- Work task -
Wherever the word "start" occurs in the listing, copy the whole line.

* * *

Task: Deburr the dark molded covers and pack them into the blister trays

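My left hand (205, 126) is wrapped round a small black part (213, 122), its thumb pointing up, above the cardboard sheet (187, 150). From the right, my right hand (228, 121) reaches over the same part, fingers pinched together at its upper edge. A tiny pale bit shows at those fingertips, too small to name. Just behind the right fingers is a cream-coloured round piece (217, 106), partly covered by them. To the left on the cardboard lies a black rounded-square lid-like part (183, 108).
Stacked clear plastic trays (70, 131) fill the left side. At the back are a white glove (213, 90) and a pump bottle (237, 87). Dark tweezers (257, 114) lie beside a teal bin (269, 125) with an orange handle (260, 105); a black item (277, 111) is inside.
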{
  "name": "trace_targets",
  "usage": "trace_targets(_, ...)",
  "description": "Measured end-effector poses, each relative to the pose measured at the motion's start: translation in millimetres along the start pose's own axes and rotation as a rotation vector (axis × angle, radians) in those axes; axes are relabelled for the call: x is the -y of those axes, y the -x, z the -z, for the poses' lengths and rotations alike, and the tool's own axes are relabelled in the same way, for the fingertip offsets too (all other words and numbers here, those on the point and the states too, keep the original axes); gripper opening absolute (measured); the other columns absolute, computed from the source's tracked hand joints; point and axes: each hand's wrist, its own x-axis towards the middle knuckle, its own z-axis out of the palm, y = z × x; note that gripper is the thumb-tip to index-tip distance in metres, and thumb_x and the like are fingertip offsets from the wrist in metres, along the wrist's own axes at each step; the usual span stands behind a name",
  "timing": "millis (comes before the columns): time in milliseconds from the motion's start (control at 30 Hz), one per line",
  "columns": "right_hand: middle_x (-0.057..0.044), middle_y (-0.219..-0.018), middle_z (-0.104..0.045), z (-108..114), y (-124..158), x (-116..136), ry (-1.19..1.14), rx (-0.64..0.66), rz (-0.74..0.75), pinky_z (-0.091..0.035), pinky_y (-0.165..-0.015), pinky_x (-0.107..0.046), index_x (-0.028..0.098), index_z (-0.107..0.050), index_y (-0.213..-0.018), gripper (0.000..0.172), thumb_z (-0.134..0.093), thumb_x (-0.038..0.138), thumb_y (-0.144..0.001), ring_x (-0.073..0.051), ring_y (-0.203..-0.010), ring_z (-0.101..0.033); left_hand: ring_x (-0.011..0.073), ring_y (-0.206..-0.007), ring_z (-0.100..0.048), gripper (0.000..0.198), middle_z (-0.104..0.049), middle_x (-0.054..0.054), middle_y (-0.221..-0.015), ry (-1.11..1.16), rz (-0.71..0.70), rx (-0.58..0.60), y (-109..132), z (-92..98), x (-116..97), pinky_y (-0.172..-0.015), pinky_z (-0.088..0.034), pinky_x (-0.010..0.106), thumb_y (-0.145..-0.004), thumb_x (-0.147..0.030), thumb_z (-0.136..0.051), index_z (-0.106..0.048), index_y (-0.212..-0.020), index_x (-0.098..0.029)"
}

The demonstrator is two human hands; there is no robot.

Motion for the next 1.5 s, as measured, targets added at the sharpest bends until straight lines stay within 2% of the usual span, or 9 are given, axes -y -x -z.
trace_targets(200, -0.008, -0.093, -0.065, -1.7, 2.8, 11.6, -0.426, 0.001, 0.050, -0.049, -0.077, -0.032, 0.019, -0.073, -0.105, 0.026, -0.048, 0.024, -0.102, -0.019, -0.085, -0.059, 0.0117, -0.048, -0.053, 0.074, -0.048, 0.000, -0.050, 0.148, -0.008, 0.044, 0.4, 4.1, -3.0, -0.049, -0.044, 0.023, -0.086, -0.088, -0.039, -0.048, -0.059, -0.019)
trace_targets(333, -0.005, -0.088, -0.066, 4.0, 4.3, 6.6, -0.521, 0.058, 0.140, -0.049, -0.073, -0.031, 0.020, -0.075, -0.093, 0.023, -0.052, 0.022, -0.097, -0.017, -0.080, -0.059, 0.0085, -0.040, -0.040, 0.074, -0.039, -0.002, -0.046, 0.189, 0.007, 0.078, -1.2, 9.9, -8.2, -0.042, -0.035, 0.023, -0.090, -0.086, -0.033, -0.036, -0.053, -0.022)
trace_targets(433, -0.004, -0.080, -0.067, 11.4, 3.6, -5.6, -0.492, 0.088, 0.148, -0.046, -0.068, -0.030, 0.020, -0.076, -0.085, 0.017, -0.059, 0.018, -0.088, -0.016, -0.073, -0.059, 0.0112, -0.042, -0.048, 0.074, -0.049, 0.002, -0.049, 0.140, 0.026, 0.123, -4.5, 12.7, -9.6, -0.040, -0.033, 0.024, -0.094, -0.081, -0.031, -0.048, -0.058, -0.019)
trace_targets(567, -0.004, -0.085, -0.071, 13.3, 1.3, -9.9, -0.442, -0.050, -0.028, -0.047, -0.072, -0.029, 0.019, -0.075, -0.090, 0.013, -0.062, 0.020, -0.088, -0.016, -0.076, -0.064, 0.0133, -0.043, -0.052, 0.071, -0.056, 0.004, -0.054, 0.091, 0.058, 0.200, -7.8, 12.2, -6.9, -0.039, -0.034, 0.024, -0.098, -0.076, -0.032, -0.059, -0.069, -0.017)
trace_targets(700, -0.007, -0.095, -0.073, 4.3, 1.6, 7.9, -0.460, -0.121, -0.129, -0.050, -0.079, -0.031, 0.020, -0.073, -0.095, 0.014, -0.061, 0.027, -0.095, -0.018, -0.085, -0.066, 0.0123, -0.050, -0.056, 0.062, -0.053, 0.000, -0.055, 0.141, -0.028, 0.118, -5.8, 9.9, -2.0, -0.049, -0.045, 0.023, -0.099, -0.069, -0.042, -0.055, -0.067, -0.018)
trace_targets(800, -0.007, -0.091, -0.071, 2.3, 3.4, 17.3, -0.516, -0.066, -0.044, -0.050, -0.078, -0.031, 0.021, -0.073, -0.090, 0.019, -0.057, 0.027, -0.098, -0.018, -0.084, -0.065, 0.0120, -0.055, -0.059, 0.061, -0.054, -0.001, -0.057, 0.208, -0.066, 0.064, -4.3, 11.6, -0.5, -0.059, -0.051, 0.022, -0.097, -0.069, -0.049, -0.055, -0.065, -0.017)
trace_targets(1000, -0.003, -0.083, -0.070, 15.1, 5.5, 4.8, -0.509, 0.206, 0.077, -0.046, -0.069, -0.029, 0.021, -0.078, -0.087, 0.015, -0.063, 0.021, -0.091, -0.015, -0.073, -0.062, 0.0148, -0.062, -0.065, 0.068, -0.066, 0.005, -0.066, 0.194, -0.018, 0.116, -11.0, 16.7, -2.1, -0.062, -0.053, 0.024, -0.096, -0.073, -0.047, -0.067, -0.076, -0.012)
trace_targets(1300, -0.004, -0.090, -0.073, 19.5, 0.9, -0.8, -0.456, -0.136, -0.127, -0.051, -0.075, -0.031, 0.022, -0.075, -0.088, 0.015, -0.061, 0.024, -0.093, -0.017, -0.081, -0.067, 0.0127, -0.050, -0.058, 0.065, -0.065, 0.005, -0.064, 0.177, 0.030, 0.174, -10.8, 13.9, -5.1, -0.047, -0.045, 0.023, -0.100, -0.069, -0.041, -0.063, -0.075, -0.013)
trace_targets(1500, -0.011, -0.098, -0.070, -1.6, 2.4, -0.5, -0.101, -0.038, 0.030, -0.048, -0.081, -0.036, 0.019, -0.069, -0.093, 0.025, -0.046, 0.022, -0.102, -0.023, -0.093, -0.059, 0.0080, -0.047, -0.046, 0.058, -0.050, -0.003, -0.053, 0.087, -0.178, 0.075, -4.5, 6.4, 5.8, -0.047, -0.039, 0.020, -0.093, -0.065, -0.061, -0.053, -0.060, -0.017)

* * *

- Output -
  "description": "Measured end-effector poses, each relative to the pose measured at the motion's start: translation in millimetres along the start pose's own axes and rotation as a rotation vector (axis × angle, radians) in those axes; axes are relabelled for the call: x is the -y of those axes, y the -x, z the -z, for the poses' lengths and rotations alike, and the tool's own axes are relabelled in the same way, for the fingertip offsets too (all other words and numbers here, those on the point and the states too, keep the original axes); gripper opening absolute (measured); the other columns absolute, computed from the source's tracked hand joints; point and axes: each hand's wrist, its own x-axis towards the middle knuckle, its own z-axis out of the palm, y = z × x; note that gripper is the thumb-tip to index-tip distance in metres, and thumb_x and the like are fingertip offsets from the wrist in metres, along the wrist's own axes at each step; the usual span stands behind a name",
  "timing": "millis (comes before the columns): time in milliseconds from the motion's start (control at 30 Hz), one per line",

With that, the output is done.